Losses could extend into next year, so farmers must plan for survival until consumption unexpectedly rises or — as is more likely — production is forced to decline, said Gary Sipiorski, an economist and former banker who spoke Feb. 26 at the Oregon Dairy Farmers Association’s convention in Salem, Ore.
“Something’s got to give,” he said.
Dairy producers should “stress test” their operations to find ways of controlling production costs while planning with lenders now for potential cash flow shortages, Sipiorski said.
There are dairymen who can “crank out” milk at a lower cost, he said. For example, reducing crowding can cut down on costly metabolic problems, though producers don’t want to significantly dent their production.

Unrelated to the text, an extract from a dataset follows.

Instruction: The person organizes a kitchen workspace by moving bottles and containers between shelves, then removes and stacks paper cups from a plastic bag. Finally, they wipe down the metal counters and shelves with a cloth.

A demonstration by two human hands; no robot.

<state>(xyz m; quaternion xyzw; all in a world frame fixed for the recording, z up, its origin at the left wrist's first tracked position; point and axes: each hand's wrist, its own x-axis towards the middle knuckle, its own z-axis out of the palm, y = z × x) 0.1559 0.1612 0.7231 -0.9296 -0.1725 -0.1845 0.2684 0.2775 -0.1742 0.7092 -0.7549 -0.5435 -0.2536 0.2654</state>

“There’s a fine balance there,” Sipiorski said.
Gary Genske, a dairy farmer and certified public accountant, took a tack other than focusing on expenses.
“I’m not going to tell you how to feed your cows better, I’m not going to tell you how to breed your cows better,” he said Feb. 27 at the convention.
Dairy producers who’ve managed to stay in the business must know what they’re doing, even as financial downturns have “eaten through a lot of equity over the years,” he said.
“There are a lot of people feeling they can be the last man standing,” Genske said. “Everybody feels that way.”
While dairymen have focused on becoming more efficient, they haven’t spent enough time trying to increase the price they’re paid for milk, he said.
“That’s our fault. That’s on us,” Genske said. “It comes down to us not managing our co-ops.”
Cooperatives have “dropped the ball” in terms of making profits for their farmer members, even though that’s the theoretical purpose of such organizations, he said.
Board members who approve cooperative decisions are often too passive, allowing corporate executives to “hide behind” them, Genske said.
Genske advised against allowing cooperatives to accept more milk or make capital improvements unless the actions are shown to improve milk prices for members.
Everything on the agenda at a cooperative’s board meeting should be explained in terms of milk price impacts, he said.
“We’ve got to change the way our co-ops do business,” Genske said.
Cooperatives are often geared toward earning profits that result in executive bonuses but do little to help dairy producers, he said. “That profit does not make up for the milk price.”